Field of the Invention
The present invention relates generally to a method for protecting a layer, including a method for capping a doped silicate glass layer to block diffusion of dopants, by forming a high-quality non-doped silicate glass layer by plasma-enhanced atomic layer deposition (PEALD).
Related Art
U.S. Patent Application Publication No. 2013/0115763 discloses methods for forming doped oxide thin films such as borosilicate glass (BSG), phosphosilicate glass (PSG), and arsenic silicate glass (ASG), the disclosure of which is herein incorporated by reference in its entirety, for forming a doped silicate glass layer. As described in the publication, solid state diffusion (SSD) is a technology to diffuse dopants such as phosphorus, boron, and arsenic in a silicon substrate by heat treatment of a doped thin film (e.g., PSG, BSG, ASG) containing the dopants formed on the substrate. One problem in SSD is that dopants vaporize and dissipate from the doped thin film with time elapsing after formation of the thin film and during the heat treatment, rather than dispersing into the silicon substrate, resulting in insufficient diffusion of the dopants in the substrate. Conventionally, in order to manage the above problem, a non-doped thin film (NSG) containing no dopant is formed on the doped thin film to inhibit dissipation of the dopants from the doped thin film.

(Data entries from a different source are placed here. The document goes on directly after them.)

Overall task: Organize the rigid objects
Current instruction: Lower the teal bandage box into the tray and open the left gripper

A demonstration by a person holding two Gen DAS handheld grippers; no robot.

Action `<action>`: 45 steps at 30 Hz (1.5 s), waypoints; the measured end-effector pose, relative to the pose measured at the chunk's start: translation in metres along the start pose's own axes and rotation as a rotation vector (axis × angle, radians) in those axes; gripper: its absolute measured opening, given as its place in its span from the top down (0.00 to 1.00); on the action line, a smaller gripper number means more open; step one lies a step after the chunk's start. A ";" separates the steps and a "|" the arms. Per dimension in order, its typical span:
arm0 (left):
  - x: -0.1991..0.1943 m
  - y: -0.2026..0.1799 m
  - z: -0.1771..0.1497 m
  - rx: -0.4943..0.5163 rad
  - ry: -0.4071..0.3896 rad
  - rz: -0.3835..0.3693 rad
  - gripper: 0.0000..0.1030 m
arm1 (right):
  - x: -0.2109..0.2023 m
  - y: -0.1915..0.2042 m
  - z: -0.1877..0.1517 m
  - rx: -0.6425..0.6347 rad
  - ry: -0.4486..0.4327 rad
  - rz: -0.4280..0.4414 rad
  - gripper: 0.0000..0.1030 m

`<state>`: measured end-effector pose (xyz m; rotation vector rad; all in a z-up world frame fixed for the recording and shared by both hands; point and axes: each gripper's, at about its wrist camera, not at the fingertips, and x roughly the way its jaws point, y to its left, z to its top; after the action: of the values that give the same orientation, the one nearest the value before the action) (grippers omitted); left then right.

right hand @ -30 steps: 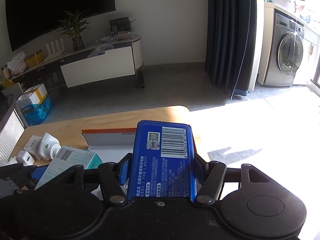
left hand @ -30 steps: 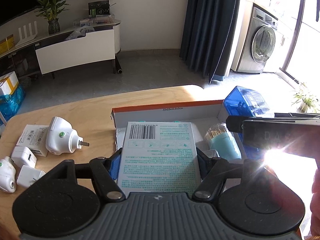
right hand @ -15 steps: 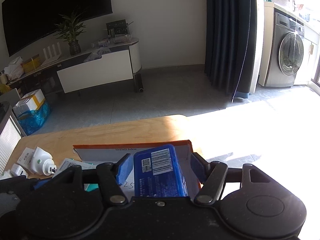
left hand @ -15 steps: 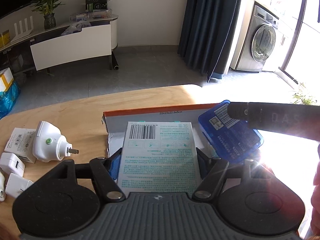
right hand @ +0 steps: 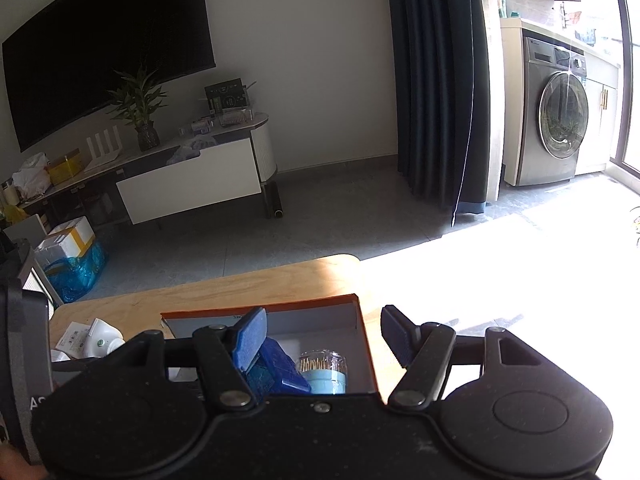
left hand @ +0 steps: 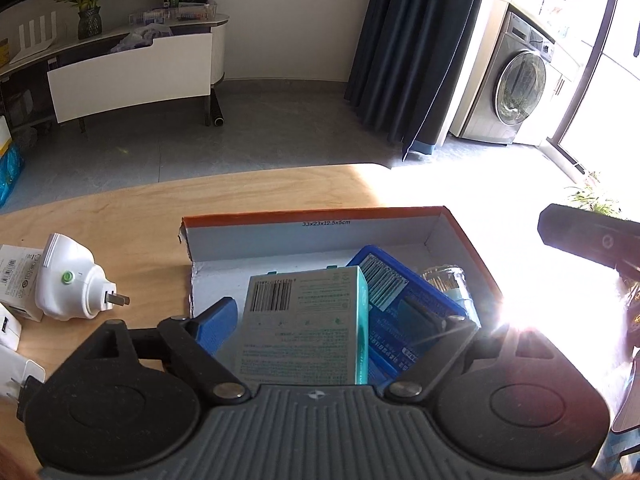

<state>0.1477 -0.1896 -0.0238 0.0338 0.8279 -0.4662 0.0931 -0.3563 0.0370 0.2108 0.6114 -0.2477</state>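
Left cam shows the left gripper (left hand: pixel 316 320) jaws just spread off the teal carton (left hand: pixel 304 328), now lying in the orange-rimmed box (left hand: pixel 312 214) against the blue case (left hand: pixel 404 300). The toothpick jar (right hand: pixel 322 366) shows clearest on the right cam, between the right gripper (right hand: pixel 324 334) jaws, wide and empty. White plug adapter (left hand: pixel 70 284) sits on the wooden bench (left hand: pixel 140 216); washing machine (left hand: pixel 520 92) beyond.

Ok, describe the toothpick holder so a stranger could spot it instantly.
Find the orange-edged cardboard box on the wooden table. In its right corner, beside the blue case, stands the toothpick holder: a pale-blue cylinder under a clear dome full of toothpicks, the only round item there.
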 end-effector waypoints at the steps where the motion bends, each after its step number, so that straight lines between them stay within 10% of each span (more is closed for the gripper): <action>1: -0.002 0.001 0.000 -0.006 -0.002 0.002 0.13 | -0.002 0.002 -0.001 -0.005 0.000 0.004 0.25; 45: -0.097 0.085 -0.025 -0.110 -0.080 0.230 0.07 | -0.006 0.112 -0.029 -0.157 0.082 0.134 0.25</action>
<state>0.1086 -0.0703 0.0157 0.0087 0.7596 -0.2034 0.1056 -0.2413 0.0308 0.1102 0.6917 -0.0608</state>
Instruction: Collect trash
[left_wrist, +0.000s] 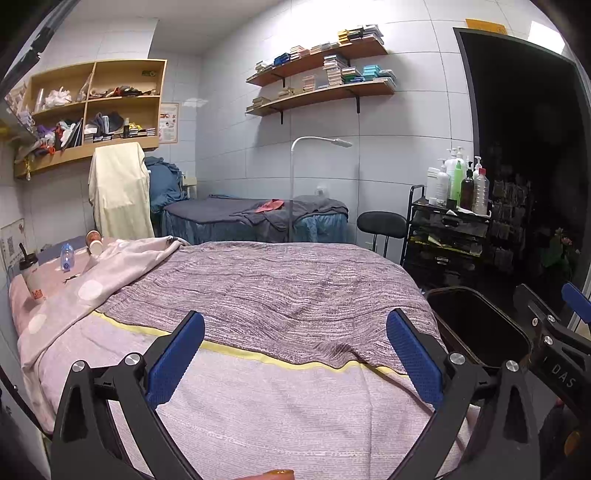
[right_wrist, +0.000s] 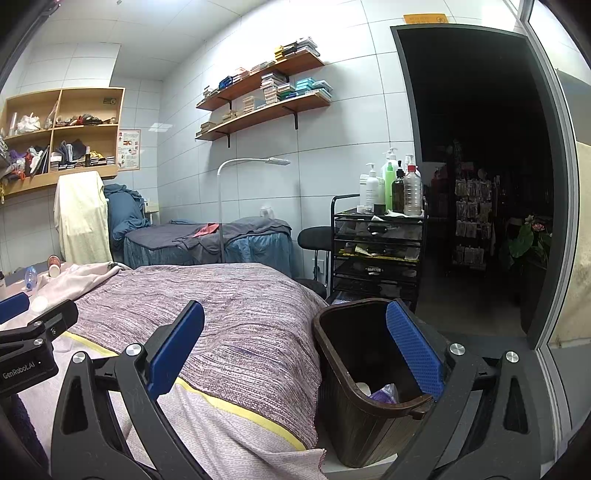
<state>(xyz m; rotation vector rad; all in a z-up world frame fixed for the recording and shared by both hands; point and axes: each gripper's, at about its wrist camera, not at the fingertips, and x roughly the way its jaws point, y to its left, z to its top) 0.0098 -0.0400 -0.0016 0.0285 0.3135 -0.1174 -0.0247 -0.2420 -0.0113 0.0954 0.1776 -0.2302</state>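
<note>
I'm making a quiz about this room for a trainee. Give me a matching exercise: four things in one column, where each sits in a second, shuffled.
Things:
1. trash bin
2. plastic bottle
3. pump bottles
4. stacked boxes

Places:
A. on the wall shelves
B. on the floor at the bed's right side
C. on top of the black cart
D. lying at the bed's far left end

Pairs: 1-B, 2-D, 3-C, 4-A
</note>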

As discussed above, dopants are likely to dissipate from a doped thin film before heat treatment for SSD, i.e., during storage (exposed to the atmosphere), and during the heat treatment. In order to inhibit dissipation of the dopants from the doped-thin film, a cap film made of non-doped silicon oxide or non-doped silicate glass (NSG) can be formed on the doped thin film. However, a desired level of dispersion of the dopants in the substrate has not been achieved in SSD. If the thickness of the cap film is increased, the cap film is expected to improve blocking dissipation of the dopants so as to increase the concentration of dopants dispersed or diffused in the substrate; however, a thick cap film is not suitable for processes which require thin layering.
The quality of a cap film (e.g., high resistance against wet etching) can be improved by densification of the film, but such a process likely causes oxidation of the underlying layer or the substrate.
The above discussion of problems and solutions and any other discussions disclosed in this disclosure in relation to the related art has been included solely for the purposes of providing a context for the present invention, and should not be taken as an admission that any or all of the discussion was known at the time the invention was made.